Taste of Today Recipes

Poached Pear Salad with Blue Cheese and Red Wine Vinaigrette



    (Published Sunday, Oct. 30, 2016)


    • 2 Cups Red Wine-any favorite
    • ½ Cup Sugar
    • 2 Pears-peeled, sliced in half lengthwise, cored
    • 4 Cups Salad Greens-any favorite-washed, spin dried
    • ¼ Cup Crumbled Blue Cheese
    • 1 Cup Any Favorite Salad Vegetables-carrots, cucumbers, celery
    • 2 Tbsp. Red Wine Vinegar
    • 2 Tbsp. Reduced Poached Pear Liquid
    • 4 Tbsp.
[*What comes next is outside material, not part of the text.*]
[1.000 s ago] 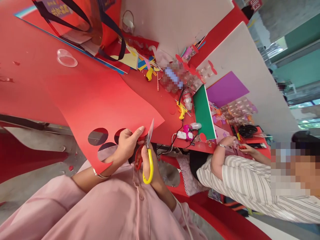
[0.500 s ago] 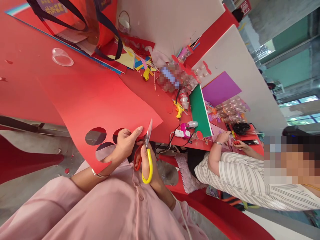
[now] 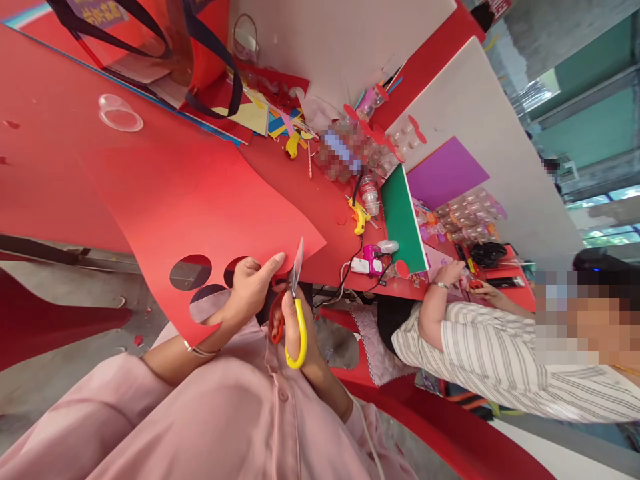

Canola Oil
    • To Taste Salt and Black Pepper


    • In a small saucepan bring the red wine and sugar to a boil. Add the prepared pears and submerge by placing a small plate that fits inside the pot over the pears to keep them from floating to the top. Bring to a gentle simmer and cook just until barely tender. Carefully lift out the pears and cool the liquid down. Store the pears in the liquid before preparing the salad and dressing.
    • Remove the pears and slice to present with the salad. Cook the remaining liquid in a pot until boiling. Reduce down just until a slight syrupy consistency is reached. Cool.
    • Make the dresssing by whisking the vinegar with the reduced poaching liquid. Gradually whisk in the canola oil. Season to taste with salt and black pepper.
    • Place the salad greens along with any salad vegetables. Add enough dressing to coat the greens, toss and divide onto 4 plates. Garnish each with red wine poached pears and blue cheese.